Part of being human is trying to figure out what in our pasts have led to our present.
Looking at successful people, we can make observations about their histories, compile similar data, and draw conclusions about what makes a successful person.
While an astute student of human behavior can find commonalities among the success stories, these are often vague rather than defined, and if repeated under similar conditions do not always result in success for other people.
Which brings us to writing.
Because there are no guarantees, no controlled way to study and repeat success, and not even a universal definition of "good", the majority of us spin our wheels in relative obscurity, while a select few make it big and then tell the rest of us exactly how they did it, even though they're often attributing significance after the fact, which simply isn't good science.
Readers of this blog know my feelings about luck. It pervades the publishing industry, and life in general. I've blogged before about maximizing the potential for luck by working hard, but without specific instruction that's like a coach at half time telling his team that in order to win they have to play better.
1. Study the situation. That means learning everything you can about writing and publishing. Read about it, talk to people in the industry, and seek answers.
3. Learn from both failure and success. Try things for yourself, try them again, and revise and evolve.While you can't control the experiment, you can test and hone tactics.
5. Value yourself. If you don't have enough confidence to believe you're worth more, no one is going to give you more.
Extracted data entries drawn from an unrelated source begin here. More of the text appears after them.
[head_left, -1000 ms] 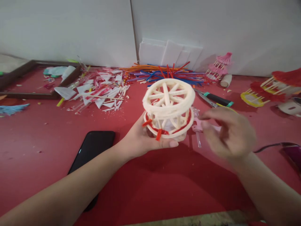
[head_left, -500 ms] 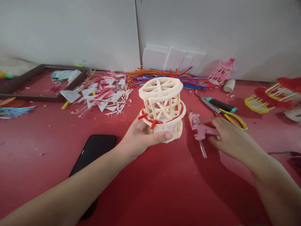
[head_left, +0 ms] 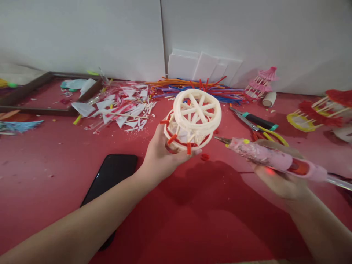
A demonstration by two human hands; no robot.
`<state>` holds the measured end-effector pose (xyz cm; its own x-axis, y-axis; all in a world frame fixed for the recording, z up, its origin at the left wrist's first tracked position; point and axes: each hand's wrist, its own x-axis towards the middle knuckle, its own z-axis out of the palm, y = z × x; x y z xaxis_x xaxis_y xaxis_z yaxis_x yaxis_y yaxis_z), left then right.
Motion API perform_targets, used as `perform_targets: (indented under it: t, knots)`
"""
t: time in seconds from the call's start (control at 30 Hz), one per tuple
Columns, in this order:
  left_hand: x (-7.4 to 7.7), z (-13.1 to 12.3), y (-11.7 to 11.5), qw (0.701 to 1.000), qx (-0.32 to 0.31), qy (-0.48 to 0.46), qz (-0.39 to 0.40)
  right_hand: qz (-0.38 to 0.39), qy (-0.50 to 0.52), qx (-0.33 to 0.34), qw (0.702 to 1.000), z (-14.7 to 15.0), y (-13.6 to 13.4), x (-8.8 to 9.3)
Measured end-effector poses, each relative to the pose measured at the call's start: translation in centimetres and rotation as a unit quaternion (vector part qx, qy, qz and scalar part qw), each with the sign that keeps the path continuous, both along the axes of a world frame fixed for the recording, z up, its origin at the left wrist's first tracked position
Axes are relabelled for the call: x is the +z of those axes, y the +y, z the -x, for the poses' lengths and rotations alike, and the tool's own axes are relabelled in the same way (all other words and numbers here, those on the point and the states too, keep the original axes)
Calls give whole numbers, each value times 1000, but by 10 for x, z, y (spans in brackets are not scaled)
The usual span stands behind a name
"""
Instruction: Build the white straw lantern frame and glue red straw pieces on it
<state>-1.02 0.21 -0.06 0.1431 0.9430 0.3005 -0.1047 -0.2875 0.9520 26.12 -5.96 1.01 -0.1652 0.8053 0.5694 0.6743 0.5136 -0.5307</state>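
My left hand grips a cream round frame with a spoked top ring and a lower ring, its top tilted toward me. Several short red pieces stick out from the lower ring. In my right hand is a pink glue gun, its metal nozzle pointing left, close to the right side of the frame without touching it. A clear glue stick juts from its back end. Small red bits lie on the red table beneath the frame.
A black phone lies by my left forearm. Scraps, coloured sticks and white sheets are behind. To the right are pliers, a cutter, a pink model and a red-and-yellow model.
My right hand has lifted the glue gun off the table and turned its nozzle toward the frame. The frame has tilted, so its spoked top faces me more.
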Motion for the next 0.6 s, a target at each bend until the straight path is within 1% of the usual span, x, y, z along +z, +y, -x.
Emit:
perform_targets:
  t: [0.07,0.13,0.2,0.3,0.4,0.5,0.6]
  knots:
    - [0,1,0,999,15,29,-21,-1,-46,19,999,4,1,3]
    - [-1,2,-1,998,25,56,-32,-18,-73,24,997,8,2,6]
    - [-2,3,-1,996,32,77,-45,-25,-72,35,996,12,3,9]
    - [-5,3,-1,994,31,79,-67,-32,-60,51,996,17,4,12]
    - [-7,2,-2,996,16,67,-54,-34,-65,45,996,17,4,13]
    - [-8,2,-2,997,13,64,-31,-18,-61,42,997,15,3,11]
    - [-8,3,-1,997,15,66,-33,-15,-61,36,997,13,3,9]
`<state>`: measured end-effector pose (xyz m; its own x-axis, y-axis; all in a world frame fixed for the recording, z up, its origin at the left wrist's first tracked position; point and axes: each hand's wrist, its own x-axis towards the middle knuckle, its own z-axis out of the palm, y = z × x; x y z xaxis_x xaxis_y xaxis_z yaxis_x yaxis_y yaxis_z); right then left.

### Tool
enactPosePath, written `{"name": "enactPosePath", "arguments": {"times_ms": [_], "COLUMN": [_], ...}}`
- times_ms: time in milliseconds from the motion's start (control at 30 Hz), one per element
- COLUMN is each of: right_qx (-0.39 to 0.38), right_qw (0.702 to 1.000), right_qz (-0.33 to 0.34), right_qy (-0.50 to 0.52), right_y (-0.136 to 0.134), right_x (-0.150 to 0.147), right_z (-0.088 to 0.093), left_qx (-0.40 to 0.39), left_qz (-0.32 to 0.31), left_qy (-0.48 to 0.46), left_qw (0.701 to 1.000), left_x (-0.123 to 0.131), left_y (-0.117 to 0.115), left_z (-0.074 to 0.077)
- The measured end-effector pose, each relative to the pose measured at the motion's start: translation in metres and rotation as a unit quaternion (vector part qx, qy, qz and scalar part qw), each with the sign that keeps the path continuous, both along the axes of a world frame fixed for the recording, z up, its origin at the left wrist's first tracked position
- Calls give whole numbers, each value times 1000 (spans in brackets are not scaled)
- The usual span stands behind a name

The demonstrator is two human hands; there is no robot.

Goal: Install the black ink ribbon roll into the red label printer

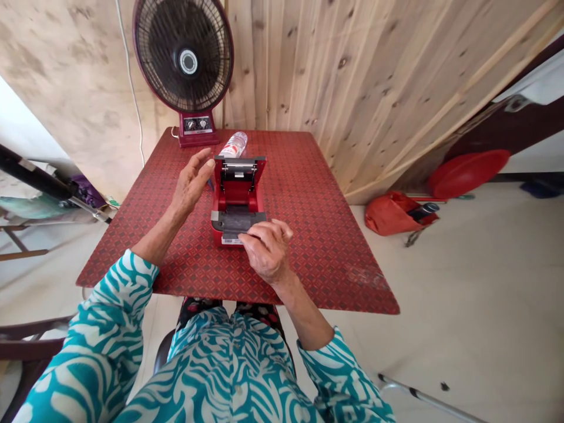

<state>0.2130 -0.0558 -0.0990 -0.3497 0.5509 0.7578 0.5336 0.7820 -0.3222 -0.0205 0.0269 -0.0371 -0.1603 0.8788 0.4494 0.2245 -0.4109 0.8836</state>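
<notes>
A small red label printer [260, 198] stands on the table in front of me with its lid [240, 170] raised. A dark strip of ribbon [237, 222] lies over its front edge and hangs a little way down. My right hand [269, 249] is at the front of the printer, its fingers pinched at the lower right corner of the strip. Beside the upper left of the raised lid, my left hand [192, 182] is held up with fingers stretched out and nothing in them. Whether its thumb touches the lid I cannot tell.
A dark red fan [198, 126] stands at the table's back left. Behind the printer lies a clear plastic bottle [235, 144]. The red patterned table [317, 252] meets a wooden wall [282, 70]. On the floor at right is an orange bag [388, 212].
</notes>
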Motion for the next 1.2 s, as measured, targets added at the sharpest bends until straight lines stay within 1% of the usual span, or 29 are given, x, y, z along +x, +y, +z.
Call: {"name": "enactPosePath", "arguments": {"times_ms": [67,133,333,467,500,567,633,733,800,867,933,1000,1033,1067,1100,1133,1200], "right_qx": [-19,-18,15,69,70,45,15,20,9,-13,-11,-10,-28,-65,-121,-187,-309], "right_qw": [1000,1000,1000,998,997,999,1000,1000,1000,1000,999,997,992,983,966,942,891], "right_qz": [4,4,-9,-9,-10,-8,1,6,10,15,21,22,17,7,-13,-27,-10], "right_qy": [7,10,-1,11,11,7,8,20,19,16,28,78,119,171,228,277,334], "right_y": [-1,-3,-6,-6,-6,-6,-6,-6,-7,-9,-11,-9,-4,2,11,22,47], "right_x": [1,2,3,3,3,3,4,4,4,5,6,7,7,7,6,5,1], "right_z": [-3,-4,-7,-8,-9,-9,-10,-12,-13,-13,-9,-1,3,7,11,13,14], "left_qx": [-5,-8,-26,-26,-23,-14,-9,-8,-12,-13,-13,-15,-18,-24,-33,-46,-76], "left_qz": [-9,-16,-22,-18,-14,-4,6,18,24,22,15,14,16,18,18,14,2], "left_qy": [-6,-9,-6,-15,-17,-15,-3,27,52,63,51,30,21,12,3,-8,-37], "left_qw": [1000,1000,999,999,999,1000,1000,999,998,998,999,999,999,999,999,999,996], "left_x": [1,1,0,1,2,3,4,5,6,6,6,6,6,6,6,6,5], "left_y": [2,4,7,0,-3,-11,-20,-34,-39,-41,-40,-37,-36,-35,-34,-33,-32], "left_z": [-1,-1,0,3,3,1,-4,-18,-28,-38,-44,-48,-49,-50,-50,-51,-52]}}
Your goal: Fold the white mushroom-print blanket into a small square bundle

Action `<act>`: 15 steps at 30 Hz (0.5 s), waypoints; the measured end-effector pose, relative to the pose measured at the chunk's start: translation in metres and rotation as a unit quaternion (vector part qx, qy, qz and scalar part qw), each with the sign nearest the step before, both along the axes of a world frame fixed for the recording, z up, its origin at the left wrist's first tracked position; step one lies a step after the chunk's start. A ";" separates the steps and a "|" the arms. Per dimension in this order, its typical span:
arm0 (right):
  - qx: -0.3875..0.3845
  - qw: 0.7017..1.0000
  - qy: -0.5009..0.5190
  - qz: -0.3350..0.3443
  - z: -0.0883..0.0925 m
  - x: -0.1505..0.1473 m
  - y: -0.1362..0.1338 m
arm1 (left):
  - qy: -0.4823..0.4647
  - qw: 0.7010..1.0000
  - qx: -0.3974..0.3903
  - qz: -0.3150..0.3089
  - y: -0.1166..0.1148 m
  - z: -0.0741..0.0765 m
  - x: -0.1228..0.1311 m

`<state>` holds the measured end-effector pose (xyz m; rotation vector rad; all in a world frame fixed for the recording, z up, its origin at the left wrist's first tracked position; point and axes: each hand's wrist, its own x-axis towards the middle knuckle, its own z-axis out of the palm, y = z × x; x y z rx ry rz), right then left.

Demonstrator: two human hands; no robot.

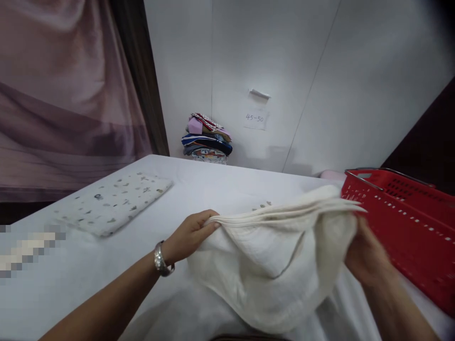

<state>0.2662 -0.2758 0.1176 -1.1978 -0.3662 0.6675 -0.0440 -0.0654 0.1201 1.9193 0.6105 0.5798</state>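
Observation:
A cream-white cloth (263, 265) in several layers hangs between my two hands above the white table. My left hand (194, 232), with a silver bracelet on the wrist, pinches its layered top edge at the left corner. At the right end, my right hand (368, 251) grips the same cloth; its fingers are partly hidden behind the fabric and slightly blurred. The lower part of the cloth droops in loose folds toward me. On the table to the left lies a flat, folded white cloth (117, 199) with small printed motifs. A bit of similar print shows just behind the held cloth.
A red plastic basket (401, 222) with a metal handle stands close to my right hand. Beyond the table's far edge is a stack of folded fabrics (208, 139) against the white wall. A pinkish curtain (67, 94) hangs at the left. A paper (256, 119) on the wall reads 45-50.

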 end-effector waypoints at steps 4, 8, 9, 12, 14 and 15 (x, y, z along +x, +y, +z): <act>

6. Bust your ass. If you aren't driven to succeed, you probably won't. How bad do you want this? If the answer is: really bad, then you have to prioritize accordingly.
7. Forgive. You'll make mistakes. People will screw you. Circumstances may conspire to keep you down. Regret, guilt, worry, and self-pity are all just as poisonous as envy. Let the past stay in the past and move on. You're better than that.
8. Dream. That's why you became a writer in the first place. It's the one thing you have complete control over, and the one thing that will keep you going when everything else is going to hell. The day you stop dreaming is the day you stop trying.
Did I miss anything?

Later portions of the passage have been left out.